Directions for this task
Reproduce the listing that follows so that each line matches the original exactly.

Data section

============

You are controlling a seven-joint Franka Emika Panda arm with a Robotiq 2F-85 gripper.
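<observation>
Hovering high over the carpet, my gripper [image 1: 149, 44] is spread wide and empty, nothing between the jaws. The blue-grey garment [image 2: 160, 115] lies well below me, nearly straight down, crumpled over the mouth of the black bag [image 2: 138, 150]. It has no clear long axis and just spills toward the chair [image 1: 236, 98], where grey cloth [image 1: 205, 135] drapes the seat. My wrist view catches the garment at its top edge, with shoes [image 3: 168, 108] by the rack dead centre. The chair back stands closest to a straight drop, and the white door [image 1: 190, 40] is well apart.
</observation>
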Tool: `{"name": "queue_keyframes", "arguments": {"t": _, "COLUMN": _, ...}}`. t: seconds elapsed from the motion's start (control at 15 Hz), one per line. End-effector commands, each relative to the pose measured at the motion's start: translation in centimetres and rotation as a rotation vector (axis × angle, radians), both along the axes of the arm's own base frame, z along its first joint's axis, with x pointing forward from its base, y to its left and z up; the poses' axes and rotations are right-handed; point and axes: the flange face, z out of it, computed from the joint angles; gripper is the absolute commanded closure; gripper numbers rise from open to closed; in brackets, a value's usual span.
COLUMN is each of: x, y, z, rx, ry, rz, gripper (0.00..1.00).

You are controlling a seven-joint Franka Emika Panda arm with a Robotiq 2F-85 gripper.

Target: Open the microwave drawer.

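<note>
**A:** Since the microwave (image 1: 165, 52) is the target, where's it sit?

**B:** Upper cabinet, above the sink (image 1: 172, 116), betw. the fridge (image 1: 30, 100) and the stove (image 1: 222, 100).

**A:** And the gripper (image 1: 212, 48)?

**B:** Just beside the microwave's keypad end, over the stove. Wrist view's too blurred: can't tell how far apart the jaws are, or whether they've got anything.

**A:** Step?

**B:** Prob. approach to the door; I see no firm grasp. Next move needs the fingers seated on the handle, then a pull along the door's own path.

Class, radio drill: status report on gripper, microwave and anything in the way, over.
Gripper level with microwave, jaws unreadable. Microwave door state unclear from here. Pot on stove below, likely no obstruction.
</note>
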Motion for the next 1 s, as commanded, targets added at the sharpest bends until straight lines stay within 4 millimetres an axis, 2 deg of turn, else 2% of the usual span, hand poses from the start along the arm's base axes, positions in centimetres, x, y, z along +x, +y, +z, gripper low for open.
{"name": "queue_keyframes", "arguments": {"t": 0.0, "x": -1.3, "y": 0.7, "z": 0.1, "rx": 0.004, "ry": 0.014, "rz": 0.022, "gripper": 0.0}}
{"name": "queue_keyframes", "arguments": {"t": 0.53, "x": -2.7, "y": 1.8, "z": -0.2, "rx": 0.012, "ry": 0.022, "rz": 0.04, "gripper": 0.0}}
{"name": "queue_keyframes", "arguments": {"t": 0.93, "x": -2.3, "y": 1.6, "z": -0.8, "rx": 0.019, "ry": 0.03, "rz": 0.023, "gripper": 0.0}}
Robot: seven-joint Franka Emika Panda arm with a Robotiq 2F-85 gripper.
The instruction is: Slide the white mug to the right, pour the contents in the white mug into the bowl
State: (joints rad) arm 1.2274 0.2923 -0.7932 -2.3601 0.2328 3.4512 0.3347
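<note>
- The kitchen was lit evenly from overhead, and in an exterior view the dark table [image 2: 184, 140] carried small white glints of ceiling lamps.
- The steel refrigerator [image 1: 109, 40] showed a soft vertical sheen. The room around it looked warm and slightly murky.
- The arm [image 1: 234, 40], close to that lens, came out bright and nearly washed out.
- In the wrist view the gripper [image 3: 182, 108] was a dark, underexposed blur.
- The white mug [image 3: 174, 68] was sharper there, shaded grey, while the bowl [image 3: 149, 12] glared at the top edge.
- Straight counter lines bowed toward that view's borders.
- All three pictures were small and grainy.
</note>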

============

Exercise answer
You are controlling a seven-joint Franka Emika Panda arm with a Robotiq 2F-85 gripper.
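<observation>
Hovering high over the carpet, my gripper [image 1: 149, 44] is spread wide and empty, nothing between the jaws. The blue-grey garment [image 2: 160, 115] lies well below me, nearly straight down, crumpled over the mouth of the black bag [image 2: 138, 150]. It has no clear long axis and just spills toward the chair [image 1: 236, 98], where grey cloth [image 1: 205, 135] drapes the seat. My wrist view catches the garment at its top edge, with shoes [image 3: 168, 108] by the rack dead centre. The chair back stands closest to a straight drop, and the white door [image 1: 190, 40] is well apart.
</observation>
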Tool: `{"name": "queue_keyframes", "arguments": {"t": _, "COLUMN": _, ...}}`. t: seconds elapsed from the motion's start (control at 15 Hz), one per line. End-effector commands, each relative to the pose measured at the motion's start: translation in centimetres and rotation as a rotation vector (axis × angle, radians), both along the axes of the arm's own base frame, z along its first joint's axis, with x pointing forward from its base, y to its left and z up; the poses' axes and rotations are right-handed; point and axes: the flange face, z out of it, computed from the joint angles; gripper is the absolute commanded closure; gripper numbers rise from open to closed; in brackets, a value's usual span.
COLUMN is each of: x, y, z, rx, ry, rz, gripper (0.00..1.00).

You are controlling a seven-joint Franka Emika Panda arm with a Robotiq 2F-85 gripper.

Target: Open the microwave drawer.

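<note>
**A:** Since the microwave (image 1: 165, 52) is the target, where's it sit?

**B:** Upper cabinet, above the sink (image 1: 172, 116), betw. the fridge (image 1: 30, 100) and the stove (image 1: 222, 100).

**A:** And the gripper (image 1: 212, 48)?

**B:** Just beside the microwave's keypad end, over the stove. Wrist view's too blurred: can't tell how far apart the jaws are, or whether they've got anything.

**A:** Step?

**B:** Prob. approach to the door; I see no firm grasp. Next move needs the fingers seated on the handle, then a pull along the door's own path.

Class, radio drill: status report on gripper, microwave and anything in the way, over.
Gripper level with microwave, jaws unreadable. Microwave door state unclear from here. Pot on stove below, likely no obstruction.
</note>
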Motion for the next 1 s, as commanded, targets added at the sharpest bends until straight lines stay within 4 millimetres an axis, 2 deg of turn, else 2% of the usual span, hand poses from the start along the arm's base axes, positions in centimetres, x, y, z along +x, +y, +z, gripper low for open.
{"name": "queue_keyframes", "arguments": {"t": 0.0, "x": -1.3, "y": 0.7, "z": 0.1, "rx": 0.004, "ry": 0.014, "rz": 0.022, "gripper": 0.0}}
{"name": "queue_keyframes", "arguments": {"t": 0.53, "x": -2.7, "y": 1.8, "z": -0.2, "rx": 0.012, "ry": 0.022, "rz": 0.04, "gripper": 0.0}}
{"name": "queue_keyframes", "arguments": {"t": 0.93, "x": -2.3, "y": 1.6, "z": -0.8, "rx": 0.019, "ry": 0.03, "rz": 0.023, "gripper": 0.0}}
Robot: seven-joint Franka Emika Panda arm with a Robotiq 2F-85 gripper.
The instruction is: Slide the white mug to the right, pour the contents in the white mug into the bowl
State: (joints rad) arm 1.2274 0.2923 -0.7932 -2.3601 0.2328 3.4512 0.3347
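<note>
- The kitchen was lit evenly from overhead, and in an exterior view the dark table [image 2: 184, 140] carried small white glints of ceiling lamps.
- The steel refrigerator [image 1: 109, 40] showed a soft vertical sheen. The room around it looked warm and slightly murky.
- The arm [image 1: 234, 40], close to that lens, came out bright and nearly washed out.
- In the wrist view the gripper [image 3: 182, 108] was a dark, underexposed blur.
- The white mug [image 3: 174, 68] was sharper there, shaded grey, while the bowl [image 3: 149, 12] glared at the top edge.
- Straight counter lines bowed toward that view's borders.
- All three pictures were small and grainy.
</note>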

Work on the answer has been completed.